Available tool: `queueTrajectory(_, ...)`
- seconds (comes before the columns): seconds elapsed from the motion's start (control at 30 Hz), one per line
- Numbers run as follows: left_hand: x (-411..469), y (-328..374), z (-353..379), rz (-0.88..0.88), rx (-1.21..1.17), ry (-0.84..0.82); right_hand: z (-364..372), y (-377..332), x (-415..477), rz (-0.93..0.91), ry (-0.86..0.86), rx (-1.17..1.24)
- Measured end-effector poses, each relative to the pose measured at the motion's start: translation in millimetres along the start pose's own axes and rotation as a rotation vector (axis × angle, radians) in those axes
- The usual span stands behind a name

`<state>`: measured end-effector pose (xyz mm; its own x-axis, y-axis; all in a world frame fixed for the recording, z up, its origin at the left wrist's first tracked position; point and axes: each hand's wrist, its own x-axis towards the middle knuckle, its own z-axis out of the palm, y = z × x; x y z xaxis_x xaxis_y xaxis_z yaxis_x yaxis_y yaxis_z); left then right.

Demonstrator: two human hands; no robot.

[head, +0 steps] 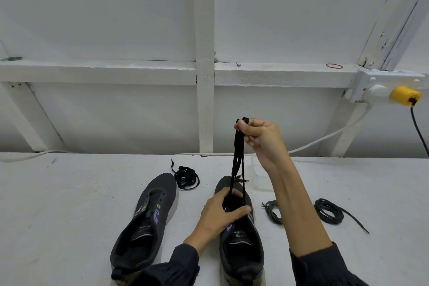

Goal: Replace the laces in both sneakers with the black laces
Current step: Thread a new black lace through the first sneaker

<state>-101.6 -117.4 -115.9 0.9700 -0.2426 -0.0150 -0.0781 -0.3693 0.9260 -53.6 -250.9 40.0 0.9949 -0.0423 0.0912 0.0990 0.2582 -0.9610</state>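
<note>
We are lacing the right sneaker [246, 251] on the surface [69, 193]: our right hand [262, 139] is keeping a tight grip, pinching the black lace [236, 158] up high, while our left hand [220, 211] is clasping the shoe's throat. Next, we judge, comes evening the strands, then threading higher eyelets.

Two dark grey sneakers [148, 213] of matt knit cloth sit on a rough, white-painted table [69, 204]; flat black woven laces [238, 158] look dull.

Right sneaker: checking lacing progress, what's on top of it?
Left hand grips the sneaker there; a black lace rises to the right hand. Eyelets under the hand are hidden.
</note>
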Motion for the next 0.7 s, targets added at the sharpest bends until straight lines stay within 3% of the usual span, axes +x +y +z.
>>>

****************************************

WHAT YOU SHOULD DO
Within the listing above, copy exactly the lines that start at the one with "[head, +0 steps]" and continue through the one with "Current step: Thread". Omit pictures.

WRITTEN RESPONSE
[head, +0 steps] 

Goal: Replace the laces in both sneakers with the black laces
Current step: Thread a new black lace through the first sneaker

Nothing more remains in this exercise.